*** Block opens ***
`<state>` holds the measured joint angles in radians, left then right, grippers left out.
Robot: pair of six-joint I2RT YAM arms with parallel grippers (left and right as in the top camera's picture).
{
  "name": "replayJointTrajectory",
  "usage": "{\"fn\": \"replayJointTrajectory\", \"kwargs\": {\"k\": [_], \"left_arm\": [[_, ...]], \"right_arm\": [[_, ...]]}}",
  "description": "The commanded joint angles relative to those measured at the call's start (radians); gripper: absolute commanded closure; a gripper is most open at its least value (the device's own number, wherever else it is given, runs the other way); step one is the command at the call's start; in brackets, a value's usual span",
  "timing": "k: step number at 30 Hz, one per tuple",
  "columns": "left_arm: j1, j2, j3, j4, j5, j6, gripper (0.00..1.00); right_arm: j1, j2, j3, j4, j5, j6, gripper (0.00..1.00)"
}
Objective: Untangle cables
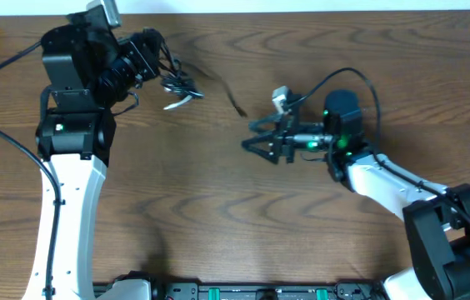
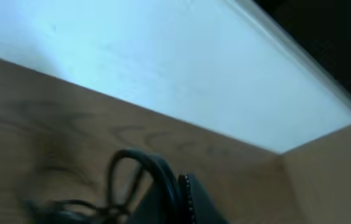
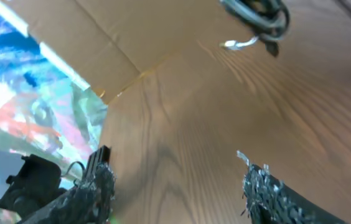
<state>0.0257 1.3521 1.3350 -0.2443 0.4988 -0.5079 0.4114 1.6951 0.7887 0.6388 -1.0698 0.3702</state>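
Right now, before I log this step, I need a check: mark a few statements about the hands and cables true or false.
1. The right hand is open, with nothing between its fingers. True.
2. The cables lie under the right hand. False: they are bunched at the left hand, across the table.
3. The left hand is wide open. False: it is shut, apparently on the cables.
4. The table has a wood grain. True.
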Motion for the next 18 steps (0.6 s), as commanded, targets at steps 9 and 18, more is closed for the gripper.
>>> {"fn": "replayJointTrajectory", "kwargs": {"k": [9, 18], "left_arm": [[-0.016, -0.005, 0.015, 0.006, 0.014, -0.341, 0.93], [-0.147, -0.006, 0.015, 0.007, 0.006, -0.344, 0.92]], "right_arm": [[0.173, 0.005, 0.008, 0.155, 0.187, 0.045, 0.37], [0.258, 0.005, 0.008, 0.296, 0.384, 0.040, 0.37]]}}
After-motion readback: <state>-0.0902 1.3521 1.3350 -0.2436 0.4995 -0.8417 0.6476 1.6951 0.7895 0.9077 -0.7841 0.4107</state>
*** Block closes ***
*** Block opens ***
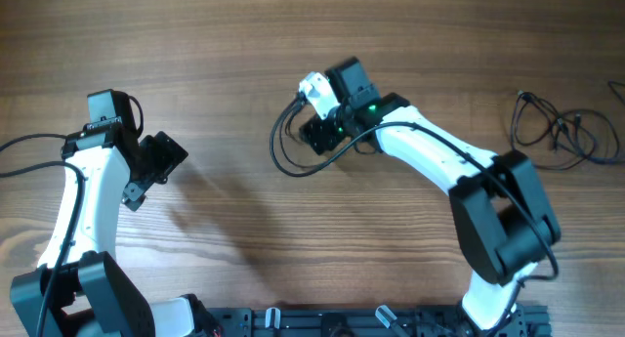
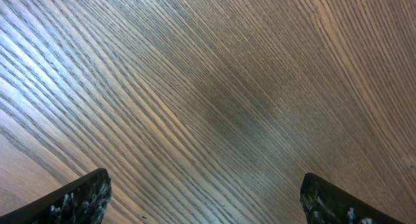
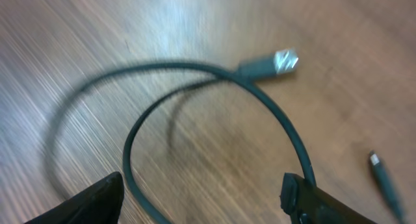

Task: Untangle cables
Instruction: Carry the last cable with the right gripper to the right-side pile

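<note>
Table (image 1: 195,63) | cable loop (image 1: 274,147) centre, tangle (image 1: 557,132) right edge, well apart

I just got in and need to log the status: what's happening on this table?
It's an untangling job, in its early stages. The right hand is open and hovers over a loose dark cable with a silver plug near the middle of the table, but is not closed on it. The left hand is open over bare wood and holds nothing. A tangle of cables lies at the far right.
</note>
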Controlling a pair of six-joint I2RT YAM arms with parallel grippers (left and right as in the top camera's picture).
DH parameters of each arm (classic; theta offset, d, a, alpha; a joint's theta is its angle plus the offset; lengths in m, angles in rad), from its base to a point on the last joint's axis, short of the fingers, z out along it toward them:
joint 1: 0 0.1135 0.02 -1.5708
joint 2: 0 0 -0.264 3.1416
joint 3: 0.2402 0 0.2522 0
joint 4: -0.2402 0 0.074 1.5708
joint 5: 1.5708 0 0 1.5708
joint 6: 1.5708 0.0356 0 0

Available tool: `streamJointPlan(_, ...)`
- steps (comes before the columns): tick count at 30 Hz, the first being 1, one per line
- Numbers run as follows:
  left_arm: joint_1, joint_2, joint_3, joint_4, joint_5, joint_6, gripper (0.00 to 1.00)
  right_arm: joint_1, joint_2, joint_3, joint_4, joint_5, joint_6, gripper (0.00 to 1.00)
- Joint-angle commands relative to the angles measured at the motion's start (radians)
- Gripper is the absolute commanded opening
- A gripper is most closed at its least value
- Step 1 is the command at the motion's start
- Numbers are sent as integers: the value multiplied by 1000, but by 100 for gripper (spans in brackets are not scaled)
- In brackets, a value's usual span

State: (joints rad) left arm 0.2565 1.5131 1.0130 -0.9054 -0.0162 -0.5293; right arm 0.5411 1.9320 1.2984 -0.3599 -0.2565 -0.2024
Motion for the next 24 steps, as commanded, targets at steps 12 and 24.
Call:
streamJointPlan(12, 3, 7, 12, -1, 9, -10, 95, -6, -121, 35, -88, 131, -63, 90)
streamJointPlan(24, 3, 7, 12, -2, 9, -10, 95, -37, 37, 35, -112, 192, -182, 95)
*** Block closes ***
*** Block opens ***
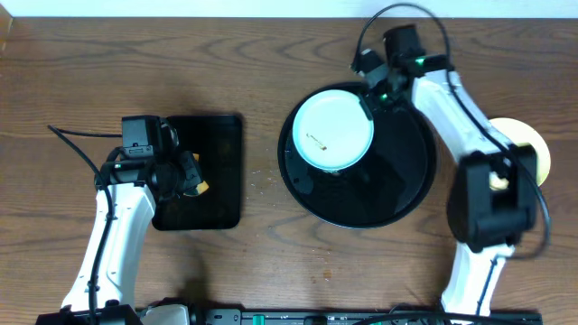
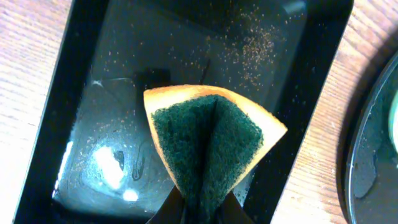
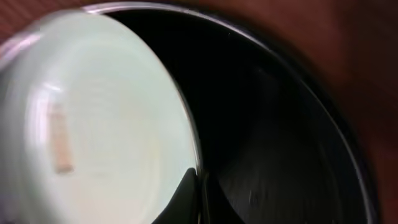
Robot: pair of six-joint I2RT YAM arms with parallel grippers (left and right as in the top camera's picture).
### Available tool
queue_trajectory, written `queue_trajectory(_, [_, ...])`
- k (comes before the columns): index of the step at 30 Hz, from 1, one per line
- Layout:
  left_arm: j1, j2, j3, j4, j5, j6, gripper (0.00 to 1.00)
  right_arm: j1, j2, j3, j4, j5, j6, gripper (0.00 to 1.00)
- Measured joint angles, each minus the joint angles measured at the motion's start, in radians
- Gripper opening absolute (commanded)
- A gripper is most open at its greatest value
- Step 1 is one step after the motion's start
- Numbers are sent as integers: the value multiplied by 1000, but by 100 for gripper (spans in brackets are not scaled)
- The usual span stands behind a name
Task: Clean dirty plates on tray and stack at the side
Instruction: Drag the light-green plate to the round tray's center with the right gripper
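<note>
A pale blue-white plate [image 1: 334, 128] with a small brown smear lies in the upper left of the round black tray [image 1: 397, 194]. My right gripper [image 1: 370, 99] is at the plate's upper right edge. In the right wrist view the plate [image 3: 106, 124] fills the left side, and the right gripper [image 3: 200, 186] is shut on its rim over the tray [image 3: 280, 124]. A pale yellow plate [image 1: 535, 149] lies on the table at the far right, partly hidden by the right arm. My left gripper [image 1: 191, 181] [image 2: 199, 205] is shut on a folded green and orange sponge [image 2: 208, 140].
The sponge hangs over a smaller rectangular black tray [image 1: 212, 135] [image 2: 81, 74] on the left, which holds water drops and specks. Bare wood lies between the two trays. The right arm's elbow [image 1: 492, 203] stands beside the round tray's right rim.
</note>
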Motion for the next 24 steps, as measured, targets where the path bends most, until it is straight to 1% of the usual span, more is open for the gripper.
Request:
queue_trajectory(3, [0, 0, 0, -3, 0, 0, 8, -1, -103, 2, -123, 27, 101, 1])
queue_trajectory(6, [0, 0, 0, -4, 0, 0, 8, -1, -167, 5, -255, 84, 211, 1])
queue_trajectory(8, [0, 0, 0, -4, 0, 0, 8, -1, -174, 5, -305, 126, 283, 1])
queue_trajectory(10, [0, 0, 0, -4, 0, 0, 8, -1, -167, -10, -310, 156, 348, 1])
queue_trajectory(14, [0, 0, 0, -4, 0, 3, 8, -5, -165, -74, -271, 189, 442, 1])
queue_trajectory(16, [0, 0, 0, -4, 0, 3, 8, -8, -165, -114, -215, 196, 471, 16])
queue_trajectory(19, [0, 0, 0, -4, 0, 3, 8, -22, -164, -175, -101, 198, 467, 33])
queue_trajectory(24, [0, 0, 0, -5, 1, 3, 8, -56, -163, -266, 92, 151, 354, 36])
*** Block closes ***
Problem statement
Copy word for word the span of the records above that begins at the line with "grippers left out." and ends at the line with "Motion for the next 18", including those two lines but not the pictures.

Response to the task
`<state>` holds the measured joint angles in radians, left then right, grippers left out.
Robot: pair of six-joint I2RT YAM arms with parallel grippers (left and right as in the top camera's picture).
{
  "name": "replayJointTrajectory",
  "usage": "{\"fn\": \"replayJointTrajectory\", \"kwargs\": {\"k\": [_], \"left_arm\": [[_, ...]], \"right_arm\": [[_, ...]]}}",
  "description": "The commanded joint angles relative to those measured at the call's start (radians); gripper: absolute commanded closure; a gripper is most open at its least value (the device's own number, wherever else it is given, runs the other way); step one is the command at the call's start; in brackets, a value's usual span",
  "timing": "k: step number at 30 Hz, one per tuple",
  "columns": "left_arm: j1, j2, j3, j4, j5, j6, gripper (0.00..1.00); right_arm: j1, j2, j3, j4, j5, j6, gripper (0.00..1.00)"
}
Objective: Untangle cables
<state>0.0257 1.3521 1.3350 -0.2443 0.4988 -0.5079 0.4114 1.6951 0.7887 0.6388 -1.0698 0.3702</state>
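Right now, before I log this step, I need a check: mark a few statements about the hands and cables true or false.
1. The right hand is open, with nothing between its fingers. True.
2. The cables lie under the right hand. False: they are bunched at the left hand, across the table.
3. The left hand is wide open. False: it is shut, apparently on the cables.
4. The table has a wood grain. True.
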Motion for the next 18 steps (0.6 s), as commanded, targets at steps 9 and 18, more is closed for the gripper.

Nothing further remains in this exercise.